Exercise instructions:
Write out, from the entries below, exactly the lines that run between the lines holding "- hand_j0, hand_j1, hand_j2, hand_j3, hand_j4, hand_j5" and "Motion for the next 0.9", inclusive, and stop there.

[Stored data]
┄┄┄┄┄┄┄┄┄┄
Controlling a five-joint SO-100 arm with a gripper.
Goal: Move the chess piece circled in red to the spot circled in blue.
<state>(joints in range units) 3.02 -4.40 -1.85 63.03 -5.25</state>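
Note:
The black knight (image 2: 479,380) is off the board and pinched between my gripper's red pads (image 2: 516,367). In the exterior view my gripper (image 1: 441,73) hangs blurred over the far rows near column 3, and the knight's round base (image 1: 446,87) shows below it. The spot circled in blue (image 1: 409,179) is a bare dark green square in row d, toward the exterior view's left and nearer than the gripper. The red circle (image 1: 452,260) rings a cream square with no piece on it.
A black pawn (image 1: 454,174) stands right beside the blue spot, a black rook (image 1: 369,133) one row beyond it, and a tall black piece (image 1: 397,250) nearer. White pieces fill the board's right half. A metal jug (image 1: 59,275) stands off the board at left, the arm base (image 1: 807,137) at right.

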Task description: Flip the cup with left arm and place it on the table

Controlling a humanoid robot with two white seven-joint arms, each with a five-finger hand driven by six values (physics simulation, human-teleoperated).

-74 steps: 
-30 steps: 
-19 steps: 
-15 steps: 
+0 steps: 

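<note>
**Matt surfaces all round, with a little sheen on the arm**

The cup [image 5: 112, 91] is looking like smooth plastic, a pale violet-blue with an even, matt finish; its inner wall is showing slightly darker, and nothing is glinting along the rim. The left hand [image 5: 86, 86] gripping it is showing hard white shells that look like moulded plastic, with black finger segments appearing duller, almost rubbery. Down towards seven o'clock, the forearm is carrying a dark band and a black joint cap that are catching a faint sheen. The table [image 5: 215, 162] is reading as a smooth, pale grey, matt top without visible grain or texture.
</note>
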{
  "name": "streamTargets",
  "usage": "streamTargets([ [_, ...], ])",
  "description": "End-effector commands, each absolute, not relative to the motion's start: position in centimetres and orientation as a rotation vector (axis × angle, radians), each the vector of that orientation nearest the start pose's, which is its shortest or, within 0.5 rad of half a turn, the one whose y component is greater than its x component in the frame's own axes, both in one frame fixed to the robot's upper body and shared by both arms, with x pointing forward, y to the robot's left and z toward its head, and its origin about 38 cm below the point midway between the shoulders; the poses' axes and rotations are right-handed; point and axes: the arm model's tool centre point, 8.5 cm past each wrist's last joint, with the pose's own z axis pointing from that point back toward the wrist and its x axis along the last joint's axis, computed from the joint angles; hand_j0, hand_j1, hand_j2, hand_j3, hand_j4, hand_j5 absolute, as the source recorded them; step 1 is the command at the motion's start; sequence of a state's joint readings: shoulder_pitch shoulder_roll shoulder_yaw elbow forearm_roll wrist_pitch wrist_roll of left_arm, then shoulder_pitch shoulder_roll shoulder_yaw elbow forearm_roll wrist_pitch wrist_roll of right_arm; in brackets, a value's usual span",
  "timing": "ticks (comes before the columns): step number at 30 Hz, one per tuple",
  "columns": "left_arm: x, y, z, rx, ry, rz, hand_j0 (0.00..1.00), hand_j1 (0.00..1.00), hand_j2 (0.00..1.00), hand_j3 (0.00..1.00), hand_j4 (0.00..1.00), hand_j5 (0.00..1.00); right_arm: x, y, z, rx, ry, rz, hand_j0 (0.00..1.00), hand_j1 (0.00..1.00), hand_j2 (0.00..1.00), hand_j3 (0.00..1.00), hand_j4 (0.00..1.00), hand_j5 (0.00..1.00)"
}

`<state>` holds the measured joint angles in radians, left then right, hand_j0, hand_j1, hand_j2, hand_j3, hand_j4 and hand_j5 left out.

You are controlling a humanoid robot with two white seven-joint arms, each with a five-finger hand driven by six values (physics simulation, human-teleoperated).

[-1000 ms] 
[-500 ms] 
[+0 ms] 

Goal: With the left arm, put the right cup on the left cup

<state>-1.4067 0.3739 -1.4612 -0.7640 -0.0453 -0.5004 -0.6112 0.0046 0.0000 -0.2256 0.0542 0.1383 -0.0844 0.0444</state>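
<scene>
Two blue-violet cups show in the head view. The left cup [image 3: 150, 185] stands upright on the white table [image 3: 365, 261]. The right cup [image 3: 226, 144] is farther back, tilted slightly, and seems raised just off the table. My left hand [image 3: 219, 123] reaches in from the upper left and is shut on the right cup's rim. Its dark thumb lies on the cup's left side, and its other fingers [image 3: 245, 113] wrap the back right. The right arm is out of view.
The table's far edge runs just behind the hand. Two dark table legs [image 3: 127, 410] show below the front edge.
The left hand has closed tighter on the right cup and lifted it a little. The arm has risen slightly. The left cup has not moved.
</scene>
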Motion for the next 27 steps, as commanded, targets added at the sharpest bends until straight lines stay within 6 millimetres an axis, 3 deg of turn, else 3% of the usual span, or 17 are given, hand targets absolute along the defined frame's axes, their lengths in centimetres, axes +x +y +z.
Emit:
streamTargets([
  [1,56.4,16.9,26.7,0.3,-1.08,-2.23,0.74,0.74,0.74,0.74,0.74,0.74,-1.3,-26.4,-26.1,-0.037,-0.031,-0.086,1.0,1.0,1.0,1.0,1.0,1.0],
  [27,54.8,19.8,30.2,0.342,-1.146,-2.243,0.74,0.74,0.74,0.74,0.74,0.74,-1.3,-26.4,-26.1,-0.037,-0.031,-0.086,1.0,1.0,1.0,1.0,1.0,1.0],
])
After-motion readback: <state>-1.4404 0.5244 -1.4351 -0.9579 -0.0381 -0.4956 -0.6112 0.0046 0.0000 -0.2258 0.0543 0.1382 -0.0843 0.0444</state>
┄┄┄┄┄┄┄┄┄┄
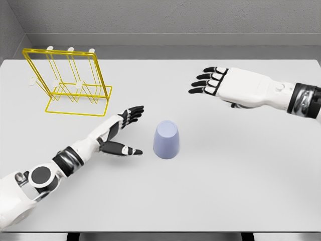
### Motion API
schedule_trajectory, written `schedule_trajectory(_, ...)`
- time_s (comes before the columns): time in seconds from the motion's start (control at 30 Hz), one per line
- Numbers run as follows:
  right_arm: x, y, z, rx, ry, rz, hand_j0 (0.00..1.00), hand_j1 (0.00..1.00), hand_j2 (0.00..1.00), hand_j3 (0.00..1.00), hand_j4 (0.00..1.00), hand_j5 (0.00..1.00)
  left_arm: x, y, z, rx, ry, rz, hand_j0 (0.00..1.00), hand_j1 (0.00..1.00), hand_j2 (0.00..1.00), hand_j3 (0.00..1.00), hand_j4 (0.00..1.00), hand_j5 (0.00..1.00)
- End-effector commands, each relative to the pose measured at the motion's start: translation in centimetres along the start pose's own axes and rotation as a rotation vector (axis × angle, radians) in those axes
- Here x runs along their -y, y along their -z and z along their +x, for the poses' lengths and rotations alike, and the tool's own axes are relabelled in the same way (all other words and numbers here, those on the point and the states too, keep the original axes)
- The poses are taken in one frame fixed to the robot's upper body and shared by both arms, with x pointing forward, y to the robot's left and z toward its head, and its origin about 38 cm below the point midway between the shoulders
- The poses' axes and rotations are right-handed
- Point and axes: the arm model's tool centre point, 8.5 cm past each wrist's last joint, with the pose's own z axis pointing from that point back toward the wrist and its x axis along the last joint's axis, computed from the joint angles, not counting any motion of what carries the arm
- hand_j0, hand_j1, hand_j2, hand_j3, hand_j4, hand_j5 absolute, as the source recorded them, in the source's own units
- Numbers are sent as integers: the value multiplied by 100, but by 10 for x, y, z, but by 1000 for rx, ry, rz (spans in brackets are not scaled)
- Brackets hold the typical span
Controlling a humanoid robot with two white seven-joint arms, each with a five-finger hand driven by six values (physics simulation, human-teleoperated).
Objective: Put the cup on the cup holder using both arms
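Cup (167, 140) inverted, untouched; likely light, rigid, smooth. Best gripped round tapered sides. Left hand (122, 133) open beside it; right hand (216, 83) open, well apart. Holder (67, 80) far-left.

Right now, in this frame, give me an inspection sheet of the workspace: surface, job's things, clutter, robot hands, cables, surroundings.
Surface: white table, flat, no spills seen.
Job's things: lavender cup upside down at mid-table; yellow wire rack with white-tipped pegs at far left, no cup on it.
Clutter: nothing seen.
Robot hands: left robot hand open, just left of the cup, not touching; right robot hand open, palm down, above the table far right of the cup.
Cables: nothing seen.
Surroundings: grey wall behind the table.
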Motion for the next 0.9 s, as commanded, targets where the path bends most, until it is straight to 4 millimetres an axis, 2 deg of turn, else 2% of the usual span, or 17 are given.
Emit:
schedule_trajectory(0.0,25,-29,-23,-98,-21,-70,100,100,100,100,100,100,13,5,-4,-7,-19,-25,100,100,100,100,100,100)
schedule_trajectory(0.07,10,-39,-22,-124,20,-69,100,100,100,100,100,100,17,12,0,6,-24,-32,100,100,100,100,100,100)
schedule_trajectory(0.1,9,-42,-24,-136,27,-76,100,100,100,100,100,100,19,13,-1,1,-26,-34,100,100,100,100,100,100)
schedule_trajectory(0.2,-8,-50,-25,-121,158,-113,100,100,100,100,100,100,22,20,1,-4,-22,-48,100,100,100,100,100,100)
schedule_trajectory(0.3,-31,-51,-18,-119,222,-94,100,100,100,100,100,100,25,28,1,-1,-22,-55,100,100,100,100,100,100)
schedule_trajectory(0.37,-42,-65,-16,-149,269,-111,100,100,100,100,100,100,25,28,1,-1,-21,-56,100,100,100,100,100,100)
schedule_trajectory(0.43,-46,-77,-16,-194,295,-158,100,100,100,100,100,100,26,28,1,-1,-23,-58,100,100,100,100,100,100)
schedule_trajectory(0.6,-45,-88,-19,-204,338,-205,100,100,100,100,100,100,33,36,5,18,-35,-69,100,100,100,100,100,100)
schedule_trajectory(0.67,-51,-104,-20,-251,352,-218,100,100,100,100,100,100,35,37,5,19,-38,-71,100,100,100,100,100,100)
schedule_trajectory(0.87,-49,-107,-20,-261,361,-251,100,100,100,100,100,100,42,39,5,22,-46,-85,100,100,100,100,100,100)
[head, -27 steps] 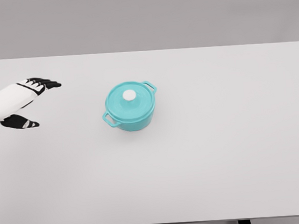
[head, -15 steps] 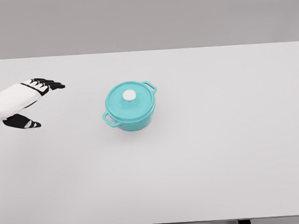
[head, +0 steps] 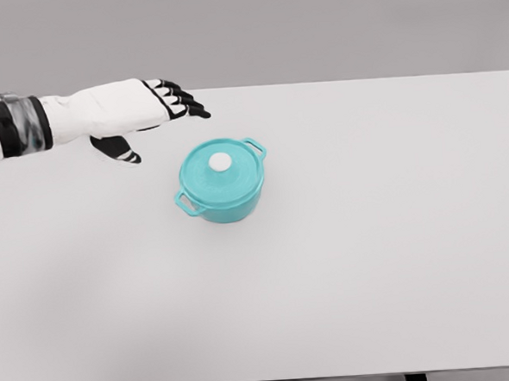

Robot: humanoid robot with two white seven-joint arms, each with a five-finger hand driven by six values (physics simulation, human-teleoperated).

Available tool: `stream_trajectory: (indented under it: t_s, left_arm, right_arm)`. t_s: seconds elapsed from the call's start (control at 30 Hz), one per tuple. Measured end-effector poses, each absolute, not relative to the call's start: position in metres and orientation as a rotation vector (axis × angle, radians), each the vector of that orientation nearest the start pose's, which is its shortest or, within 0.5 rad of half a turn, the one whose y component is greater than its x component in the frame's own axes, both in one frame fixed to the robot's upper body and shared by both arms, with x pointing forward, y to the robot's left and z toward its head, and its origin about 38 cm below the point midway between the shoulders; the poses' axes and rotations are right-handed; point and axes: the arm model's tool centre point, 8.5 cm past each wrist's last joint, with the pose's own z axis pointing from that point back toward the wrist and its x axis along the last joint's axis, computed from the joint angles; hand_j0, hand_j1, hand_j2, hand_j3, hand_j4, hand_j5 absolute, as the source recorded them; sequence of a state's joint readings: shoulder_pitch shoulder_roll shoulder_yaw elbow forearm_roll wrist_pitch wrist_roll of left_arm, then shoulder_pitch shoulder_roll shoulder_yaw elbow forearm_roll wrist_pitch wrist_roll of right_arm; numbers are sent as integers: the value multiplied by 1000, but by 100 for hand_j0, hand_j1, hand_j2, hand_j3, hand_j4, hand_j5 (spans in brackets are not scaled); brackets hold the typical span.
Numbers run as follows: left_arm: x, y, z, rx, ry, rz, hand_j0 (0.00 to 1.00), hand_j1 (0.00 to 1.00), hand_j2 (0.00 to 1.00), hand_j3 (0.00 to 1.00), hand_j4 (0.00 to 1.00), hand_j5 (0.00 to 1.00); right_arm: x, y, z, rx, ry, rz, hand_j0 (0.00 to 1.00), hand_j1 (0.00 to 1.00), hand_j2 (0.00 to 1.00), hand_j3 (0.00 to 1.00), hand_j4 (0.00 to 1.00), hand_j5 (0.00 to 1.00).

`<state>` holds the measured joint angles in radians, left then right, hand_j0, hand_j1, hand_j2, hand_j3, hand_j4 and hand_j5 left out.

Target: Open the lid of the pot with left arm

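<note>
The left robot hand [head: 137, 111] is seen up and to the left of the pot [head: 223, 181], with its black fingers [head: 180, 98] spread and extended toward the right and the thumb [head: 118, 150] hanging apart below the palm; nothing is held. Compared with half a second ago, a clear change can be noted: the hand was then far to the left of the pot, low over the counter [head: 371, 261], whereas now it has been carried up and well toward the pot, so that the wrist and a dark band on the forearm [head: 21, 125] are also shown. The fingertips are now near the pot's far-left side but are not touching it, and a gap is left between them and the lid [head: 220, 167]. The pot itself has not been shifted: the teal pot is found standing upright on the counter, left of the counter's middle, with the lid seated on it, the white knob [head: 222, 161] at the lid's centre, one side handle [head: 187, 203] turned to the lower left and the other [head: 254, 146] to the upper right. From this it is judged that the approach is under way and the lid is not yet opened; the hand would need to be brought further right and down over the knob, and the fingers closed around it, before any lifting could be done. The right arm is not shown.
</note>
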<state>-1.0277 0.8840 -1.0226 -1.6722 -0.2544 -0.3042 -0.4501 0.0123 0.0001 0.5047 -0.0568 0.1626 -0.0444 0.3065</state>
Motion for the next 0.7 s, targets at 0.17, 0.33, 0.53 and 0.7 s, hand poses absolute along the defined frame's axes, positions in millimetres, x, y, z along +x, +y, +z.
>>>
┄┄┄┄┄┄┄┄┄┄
Response area:
- hand_j0, hand_j1, hand_j2, hand_j3, hand_j4, hand_j5 absolute, as the source recorded them, in the source's own units
- Numbers are sent as integers: the value multiplied by 100, but by 10 for x, y, z, but by 1000 for rx, ry, rz (spans in brackets are not scaled)
- Brackets hold the typical span
Controlling a humanoid robot with two white seven-joint arms, each with a five-finger hand driven by six values (physics simulation, human-teleoperated).
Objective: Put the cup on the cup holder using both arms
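Cup (167, 140) inverted, untouched; likely light, rigid, smooth. Best gripped round tapered sides. Left hand (122, 133) open beside it; right hand (216, 83) open, well apart. Holder (67, 80) far-left.

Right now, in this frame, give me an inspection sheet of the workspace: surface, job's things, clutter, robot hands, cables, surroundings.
Surface: white table, flat, no spills seen.
Job's things: lavender cup upside down at mid-table; yellow wire rack with white-tipped pegs at far left, no cup on it.
Clutter: nothing seen.
Robot hands: left robot hand open, just left of the cup, not touching; right robot hand open, palm down, above the table far right of the cup.
Cables: nothing seen.
Surroundings: grey wall behind the table.
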Motion for the next 0.9 s, as commanded, targets where the path bends most, until it is straight to 4 millimetres an axis, 2 deg of turn, else 2% of the usual span, or 17 are given.

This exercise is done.